Effects of Viscoplasticity on Perimeter Stress Distributions and Reliability in Multilayered, Ductile/Brittle Electronic Packages
M.C. Shaw and J. He*
Physics Department, California Lutheran University,
60 W. Olsen Rd., #3750, Thousand Oaks, California, 91360, USA
*Intel Corporation, 2111 NE 25th Street, Hillsboro, Oregon 97124, USA
The results from a recent series of detailed experimental and theoretical analyses will be reviewed that have revealed, with unprecedented resolution, the in-situ spatial and temporal distribution of thermo-mechanical residual stress develops within an elastic layer joined to an elastic substrate with an elastic or viscoplastic layer. Specifically, experiments have been conducted with silicon bonded to a variety of substrates utilizing four solder/braze materials, and the distributions of stress within the silicon have been measured utilizing piezospectroscopy with 1 micron and 20 MPa resolution.
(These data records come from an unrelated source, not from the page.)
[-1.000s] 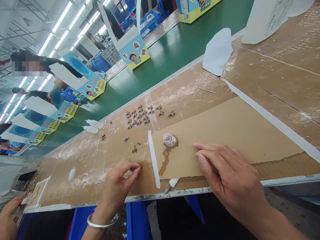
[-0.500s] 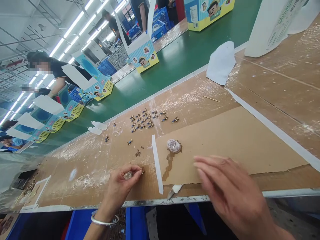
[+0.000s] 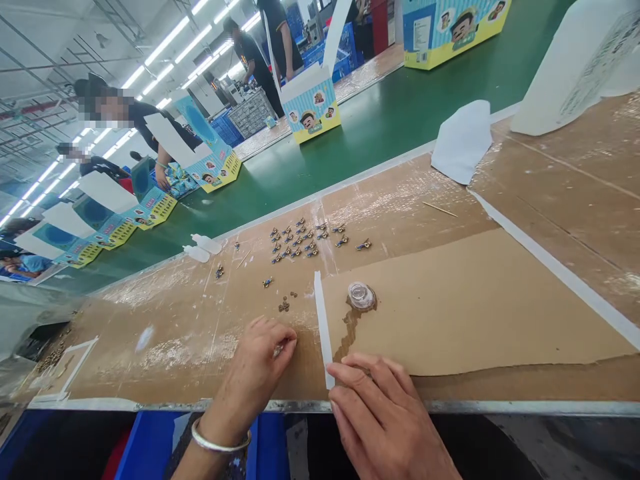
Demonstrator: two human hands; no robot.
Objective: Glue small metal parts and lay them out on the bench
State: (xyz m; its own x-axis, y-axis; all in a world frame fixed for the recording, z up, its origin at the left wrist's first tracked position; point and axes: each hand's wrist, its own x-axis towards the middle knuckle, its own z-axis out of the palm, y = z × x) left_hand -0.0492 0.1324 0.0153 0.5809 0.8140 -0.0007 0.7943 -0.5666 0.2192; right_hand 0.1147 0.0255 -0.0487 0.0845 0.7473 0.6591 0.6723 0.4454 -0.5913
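Note:
My left hand (image 3: 263, 363), a bangle on its wrist, hovers over the table left of a white tape strip, thumb and index finger pinched. Whatever sits in that pinch is hidden now. My right hand (image 3: 380, 410) is over the cardboard's near edge, fingers stretched and slightly apart, fingertips by the lower end of the tape strip (image 3: 321, 320). Beyond my left hand lies a small cluster of brown round pieces (image 3: 284, 305). Farther back, several tiny blue-and-gold figures (image 3: 300, 240) lie in rows. A clear round dish (image 3: 360, 295) stands on the cardboard in a wet patch.
The cardboard sheet (image 3: 465, 307) covers the right of the table. Two white bottles (image 3: 197, 252) and a thin wooden stick (image 3: 440, 209) lie farther back. Beyond runs a green conveyor belt (image 3: 380, 120) with printed boxes (image 3: 313, 110). A co-worker (image 3: 145, 123) stands at the far side.
My right hand has moved left and down, now covering the spot where a white-handled blade lay. My left hand has turned so its fingertips hide the tiny piece seen there before. The view has shifted slightly.

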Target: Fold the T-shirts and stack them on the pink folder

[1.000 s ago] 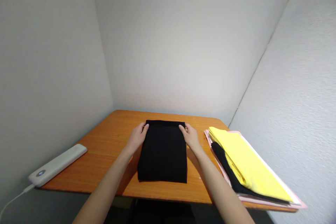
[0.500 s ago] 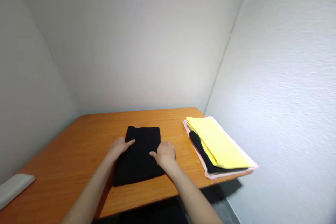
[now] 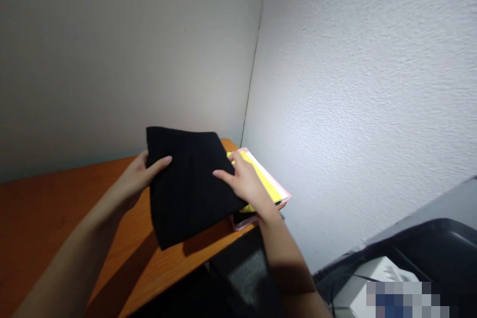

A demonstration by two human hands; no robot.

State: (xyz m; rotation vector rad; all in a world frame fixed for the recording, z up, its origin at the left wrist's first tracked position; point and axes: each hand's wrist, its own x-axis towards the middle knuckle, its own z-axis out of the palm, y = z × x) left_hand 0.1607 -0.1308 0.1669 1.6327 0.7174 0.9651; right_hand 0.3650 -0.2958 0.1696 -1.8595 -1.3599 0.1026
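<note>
A folded black cloth garment hangs above the table between my two hands, its flat face tilted toward me. My left hand grips its left edge, thumb on top and fingers underneath. At the right edge my right hand holds it the same way, thumb across the face. Just behind and below my right hand lies a stack of folded cloths, with a yellow cloth on top and pink and white edges showing. Much of that stack is hidden by the black garment and my right hand.
The wooden table runs along the back wall. A textured white wall rises on the right, beyond the stack. At lower right stand a black container and a white box, partly blurred by pixels.
The black garment has been lifted off the table and moved toward the stack at the right, held by both hands. My view has turned right, bringing the black container into sight.
</note>
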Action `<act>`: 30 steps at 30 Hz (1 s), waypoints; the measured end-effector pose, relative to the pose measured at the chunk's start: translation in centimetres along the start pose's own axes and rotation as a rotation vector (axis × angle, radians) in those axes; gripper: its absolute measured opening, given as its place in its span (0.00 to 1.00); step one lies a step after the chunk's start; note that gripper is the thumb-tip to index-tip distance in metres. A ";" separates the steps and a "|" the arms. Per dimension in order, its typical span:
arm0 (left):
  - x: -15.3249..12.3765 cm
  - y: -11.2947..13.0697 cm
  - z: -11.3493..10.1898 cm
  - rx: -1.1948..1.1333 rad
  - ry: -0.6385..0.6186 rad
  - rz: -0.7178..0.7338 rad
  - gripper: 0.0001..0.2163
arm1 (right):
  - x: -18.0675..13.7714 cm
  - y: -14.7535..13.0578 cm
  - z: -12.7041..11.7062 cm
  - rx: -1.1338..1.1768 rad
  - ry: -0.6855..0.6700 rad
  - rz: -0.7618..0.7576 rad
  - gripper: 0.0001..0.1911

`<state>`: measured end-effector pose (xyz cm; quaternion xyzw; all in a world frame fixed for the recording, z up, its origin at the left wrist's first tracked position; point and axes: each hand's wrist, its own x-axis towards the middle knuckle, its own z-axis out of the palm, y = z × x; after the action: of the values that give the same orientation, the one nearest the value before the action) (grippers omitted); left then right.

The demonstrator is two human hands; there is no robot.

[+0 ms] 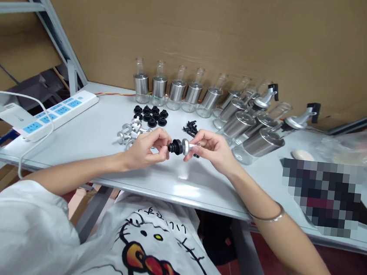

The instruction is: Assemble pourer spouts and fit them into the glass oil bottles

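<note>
My left hand (148, 148) pinches a black ribbed stopper (175, 146) just above the pale table (172, 180). My right hand (212, 148) grips a small silver metal spout cap (186, 146) that meets the stopper end to end. Both hands are closed on these parts in the middle of the table. Behind my left hand lie several silver spout parts (128, 132) and a cluster of black stoppers (151, 115). A small heap of black plugs (191, 127) sits behind my right hand.
A row of glass bottles with steel sleeves (177, 91) stands along the cardboard wall; more lie tipped at the right (253, 127), some with spouts fitted. A white power strip (58, 111) lies at the left. A clear plastic bag (359, 149) sits at far right.
</note>
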<state>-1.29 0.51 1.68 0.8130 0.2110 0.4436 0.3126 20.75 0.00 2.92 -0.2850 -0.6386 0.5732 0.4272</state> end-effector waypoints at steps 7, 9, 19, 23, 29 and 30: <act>-0.2 -0.5 -0.1 -0.117 -0.040 0.054 0.09 | 0.1 0.0 0.0 -0.004 0.016 0.013 0.16; -0.3 -0.6 0.0 -0.092 -0.038 0.046 0.13 | 0.1 0.0 0.0 0.005 -0.001 0.013 0.16; 0.0 -0.4 -0.1 0.019 -0.028 0.141 0.09 | 0.2 -0.2 0.2 -0.044 0.054 -0.015 0.16; 0.2 -0.3 -0.1 0.058 0.001 0.145 0.10 | 0.2 -0.1 0.1 -0.072 0.080 -0.040 0.16; 0.3 -0.4 -0.1 0.164 0.031 0.196 0.08 | 0.1 0.0 0.0 -0.111 0.050 -0.032 0.17; 0.3 -0.4 -0.1 0.164 0.032 0.204 0.08 | 0.1 0.0 -0.1 -0.104 0.034 -0.033 0.16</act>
<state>-1.28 1.03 1.59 0.8460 0.1676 0.4671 0.1948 20.73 0.15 2.94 -0.3059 -0.6647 0.5275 0.4318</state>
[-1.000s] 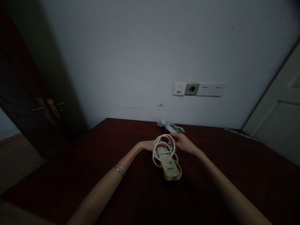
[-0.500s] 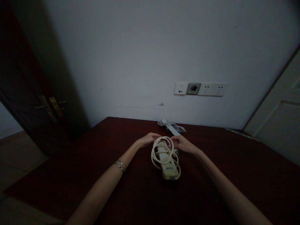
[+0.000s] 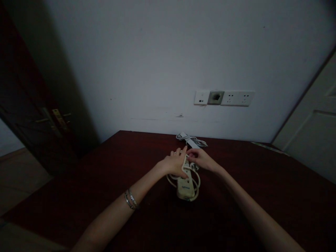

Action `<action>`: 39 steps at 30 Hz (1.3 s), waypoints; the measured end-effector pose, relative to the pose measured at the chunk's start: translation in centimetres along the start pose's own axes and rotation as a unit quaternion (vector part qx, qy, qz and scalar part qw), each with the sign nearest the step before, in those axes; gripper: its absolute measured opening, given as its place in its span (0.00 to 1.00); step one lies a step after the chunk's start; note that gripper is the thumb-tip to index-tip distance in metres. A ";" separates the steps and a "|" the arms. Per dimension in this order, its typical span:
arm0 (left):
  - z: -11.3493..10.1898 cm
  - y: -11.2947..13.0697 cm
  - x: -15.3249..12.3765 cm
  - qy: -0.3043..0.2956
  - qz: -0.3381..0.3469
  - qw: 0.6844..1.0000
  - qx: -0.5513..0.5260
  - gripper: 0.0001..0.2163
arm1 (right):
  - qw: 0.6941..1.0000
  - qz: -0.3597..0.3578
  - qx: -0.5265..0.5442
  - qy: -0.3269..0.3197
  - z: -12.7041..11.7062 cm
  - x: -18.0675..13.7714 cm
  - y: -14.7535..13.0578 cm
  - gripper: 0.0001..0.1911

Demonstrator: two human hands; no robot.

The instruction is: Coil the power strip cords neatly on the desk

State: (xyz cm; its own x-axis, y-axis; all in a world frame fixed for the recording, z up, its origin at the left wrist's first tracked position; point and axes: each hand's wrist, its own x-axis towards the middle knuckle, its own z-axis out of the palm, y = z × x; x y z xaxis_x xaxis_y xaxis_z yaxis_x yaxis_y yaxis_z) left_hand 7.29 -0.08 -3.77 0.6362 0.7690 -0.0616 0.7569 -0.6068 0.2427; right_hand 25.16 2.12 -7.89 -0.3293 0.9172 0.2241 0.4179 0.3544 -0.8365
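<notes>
A cream power strip [image 3: 186, 190] lies lengthwise on the dark red table, its pale cord [image 3: 198, 180] looped around and over it. My left hand [image 3: 174, 163] rests across the strip's left side and the coil, fingers spread and thumb apart, covering part of the loops. At the far end of the strip, my right hand [image 3: 201, 158] has its fingers curled together in a pinch at the cord; the exact grip is partly hidden. Just below that hand, a plug [image 3: 194, 166] shows beside the strip.
Behind my hands, a second white power strip [image 3: 193, 141] with a bundled cord lies near the wall. Wall sockets [image 3: 237, 98] sit above the table [image 3: 118, 157]. A dark door with a brass handle [image 3: 60, 118] stands at left, a pale door [image 3: 312, 129] at right.
My left hand has moved right and toward me, onto the strip and coil. The raised cord loops now lie lower, partly under it. My right hand has barely moved.
</notes>
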 end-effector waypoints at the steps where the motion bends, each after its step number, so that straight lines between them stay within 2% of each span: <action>1: 0.2 0.1 0.1 0.010 0.003 1.000 0.012 0.54 | 1.000 -0.010 -0.010 0.007 0.1 0.0 -0.1 0.10; 7: 0.0 -0.4 0.7 0.089 0.033 0.995 0.040 0.25 | 0.996 -0.036 -0.051 0.067 0.1 -0.2 -0.3 0.12; 11: 0.0 -0.8 0.9 0.124 0.075 0.989 0.034 0.23 | 0.996 -0.026 -0.036 0.080 -0.1 0.1 0.1 0.12; 13: 0.1 -1.1 1.0 0.130 0.121 0.983 0.045 0.22 | 0.997 -0.009 -0.007 0.077 -0.2 0.2 0.1 0.13; 15: 0.3 -1.4 1.1 0.137 0.178 0.972 0.067 0.20 | 0.997 0.032 0.045 0.055 -0.6 0.0 0.0 0.13; 17: 0.3 -1.7 1.2 0.138 0.213 0.963 0.085 0.17 | 0.986 0.096 0.136 0.002 -1.2 -0.4 -0.4 0.14; 20: 0.0 -2.3 1.4 0.116 0.218 0.966 0.078 0.13 | 0.938 0.170 0.287 -0.095 -2.4 -1.4 -0.9 0.19; 21: -0.1 -2.5 1.4 0.106 0.218 0.968 0.067 0.11 | 0.925 0.177 0.318 -0.114 -2.8 -1.6 -1.0 0.21; 23: -0.5 -2.8 1.3 0.091 0.220 0.971 0.039 0.09 | 0.916 0.172 0.340 -0.122 -3.2 -1.9 -1.1 0.24; 26: -1.0 -3.2 1.2 0.078 0.226 0.971 -0.012 0.07 | 0.933 0.141 0.320 -0.085 -3.2 -1.6 -0.8 0.26; 31: -1.2 -3.4 1.2 0.064 0.248 0.963 -0.088 0.07 | 0.971 0.096 0.218 -0.005 -2.3 -0.8 -0.3 0.26; 39: -0.8 -3.8 1.7 0.116 0.222 0.956 -0.153 0.07 | 0.982 0.075 0.167 -0.043 -1.0 -0.5 -1.2 0.20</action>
State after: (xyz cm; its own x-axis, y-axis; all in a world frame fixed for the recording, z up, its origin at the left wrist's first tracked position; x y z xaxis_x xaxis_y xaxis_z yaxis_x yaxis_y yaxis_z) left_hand 5.41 3.70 -4.02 0.8073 0.4950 0.3213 0.3188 -0.8239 0.4685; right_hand 25.64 1.43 -6.46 -0.3608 0.9311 0.0545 0.1709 0.1234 -0.9775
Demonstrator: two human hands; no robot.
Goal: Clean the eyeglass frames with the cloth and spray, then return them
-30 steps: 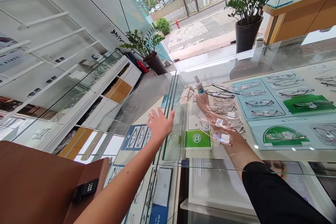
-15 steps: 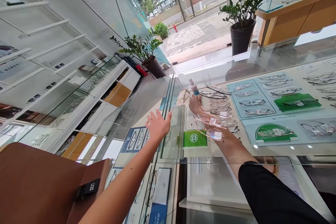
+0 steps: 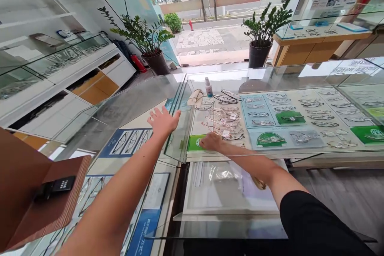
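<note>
My left hand (image 3: 163,122) is open with its fingers spread, over the glass counter near the edge of the glass panes. My right hand (image 3: 211,141) is inside the display case, its fingers curled closed at the green card (image 3: 194,143). Anything inside those fingers is hidden. Just beyond it lies a cluster of eyeglasses (image 3: 223,118) with thin frames, some carrying white tags. Farther back stand a small white spray bottle (image 3: 208,88) with a blue label and, to its left, a crumpled beige cloth (image 3: 195,97). Dark-framed glasses (image 3: 228,97) rest right of the bottle.
More eyeglasses (image 3: 259,114) sit on pale blue display cards to the right. An open white drawer (image 3: 231,207) lies below my right forearm. At lower left a brown case (image 3: 76,198) with a combination lock stands on the counter. Potted plants (image 3: 158,63) stand beyond.
My right hand has drawn back from beside the spray bottle to the green card near the case's front. The view has levelled and turned; my left hand remains spread.
</note>
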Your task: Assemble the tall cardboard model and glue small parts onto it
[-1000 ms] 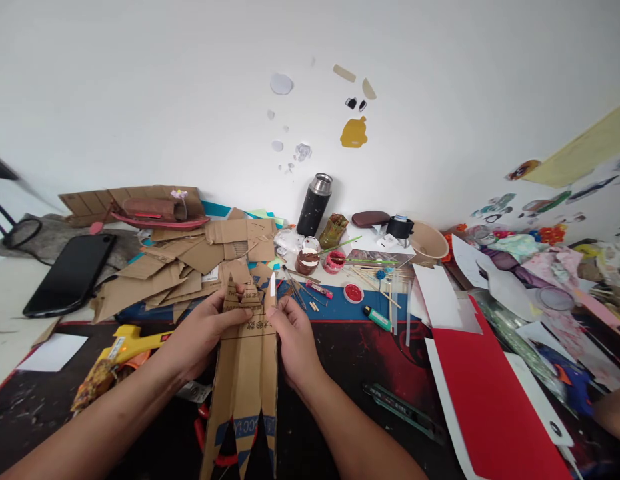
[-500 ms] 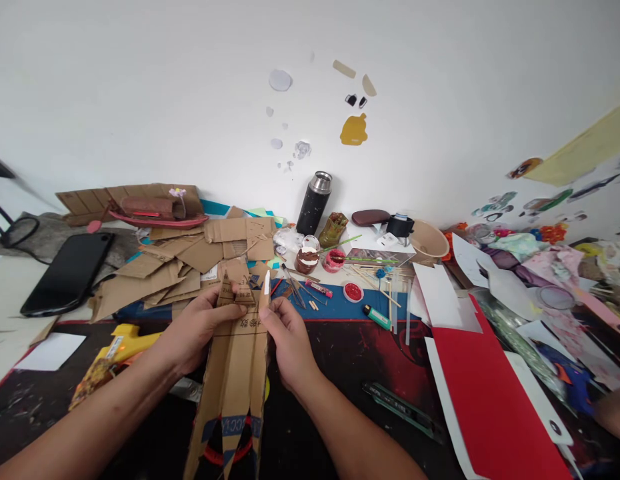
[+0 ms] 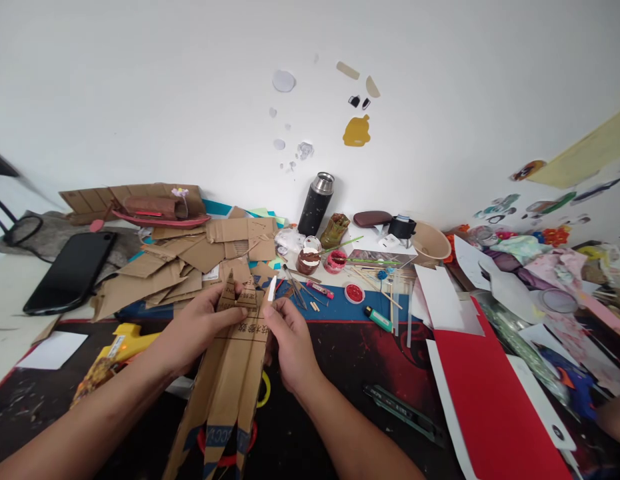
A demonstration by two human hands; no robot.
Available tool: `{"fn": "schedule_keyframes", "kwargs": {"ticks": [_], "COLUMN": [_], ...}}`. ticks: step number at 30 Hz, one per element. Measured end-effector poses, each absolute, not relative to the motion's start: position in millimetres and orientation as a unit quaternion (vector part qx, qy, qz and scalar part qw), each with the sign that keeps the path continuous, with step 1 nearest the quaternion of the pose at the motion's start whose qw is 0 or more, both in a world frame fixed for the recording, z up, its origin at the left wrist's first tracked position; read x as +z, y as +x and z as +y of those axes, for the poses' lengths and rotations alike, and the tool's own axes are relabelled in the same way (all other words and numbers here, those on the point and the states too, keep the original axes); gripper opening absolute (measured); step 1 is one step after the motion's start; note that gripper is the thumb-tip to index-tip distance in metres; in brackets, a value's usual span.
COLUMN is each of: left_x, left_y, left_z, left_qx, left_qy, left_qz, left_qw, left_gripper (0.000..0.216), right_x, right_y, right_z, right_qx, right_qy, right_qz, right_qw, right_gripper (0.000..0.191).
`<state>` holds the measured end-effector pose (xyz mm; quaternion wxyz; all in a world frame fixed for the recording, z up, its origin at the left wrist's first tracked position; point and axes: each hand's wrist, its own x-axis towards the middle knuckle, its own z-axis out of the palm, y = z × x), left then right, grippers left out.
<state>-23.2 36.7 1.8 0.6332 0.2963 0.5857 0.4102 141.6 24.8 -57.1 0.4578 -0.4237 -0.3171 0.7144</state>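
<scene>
A long folded strip of cardboard [image 3: 230, 373], printed with dark characters and a blue band, is held up in front of me. Its ends are cut into points. My left hand [image 3: 203, 327] grips its left side near the upper end, thumb lying across the printed face. On the right edge, my right hand [image 3: 290, 340] pinches the cardboard close to a white-faced pointed tip. Beneath the lower end, red and yellow rings show partly on the dark mat. A yellow glue gun [image 3: 123, 347] lies beyond my left forearm, partly covered by it.
Cardboard scraps [image 3: 155, 267] are heaped at the back left near a black phone [image 3: 70, 273]. A black flask [image 3: 316, 203] stands by the wall, with paint jars in front. A utility knife [image 3: 405, 413] and red sheet [image 3: 490, 400] lie to the right.
The cardboard's lower end has swung left and its upper tips have shifted slightly right. More of the yellow ring now shows. Both hands keep their hold.
</scene>
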Motion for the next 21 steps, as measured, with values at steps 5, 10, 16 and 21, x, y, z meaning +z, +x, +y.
{"fn": "schedule_keyframes", "kwargs": {"ticks": [5, 10, 16, 21], "left_x": [4.6, 2.2, 2.5, 0.5], "left_y": [-22.8, -25.6, -28.2, -28.9], "left_z": [35.4, 35.1, 32.9, 34.1], "left_qx": [0.408, 0.403, 0.390, 0.381], "left_qy": [0.323, 0.372, 0.437, 0.419], "left_qz": [0.582, 0.582, 0.571, 0.557], "left_qw": [0.625, 0.600, 0.575, 0.607], "left_gripper": [0.053, 0.059, 0.058, 0.055], "right_x": [-56.5, -53.7, -53.3, -55.6], "right_y": [143.7, 143.7, 142.5, 142.3], "right_z": [27.4, 27.5, 24.6, 25.0], "right_qx": [0.707, 0.712, 0.713, 0.730], "right_qy": [-0.424, -0.422, -0.420, -0.414], "right_qz": [-0.309, -0.303, -0.293, -0.287], "right_qw": [0.474, 0.472, 0.479, 0.462], "right_gripper": [0.063, 0.066, 0.067, 0.067]}}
Special emphasis is devoted to examining the stress fields in the vicinity of the free surfaces and edges. These results are analyzed within the context of simple, micromechanics models and found to yield excellent agreement with the theoretical predictions. Furthermore, the effects of creep relaxation on the redistribution of stress will be demonstrated through direct experimental observations, and the effects of the layered morphology on the creep rate within the adhesive will be described. Finally, the effects of thermal cycling on the distribution of stress, fatigue crack initiation and growth will be presented and analyzed. In conclusion, the implications of these results on the design and reliability of multilayered systems will be summarized.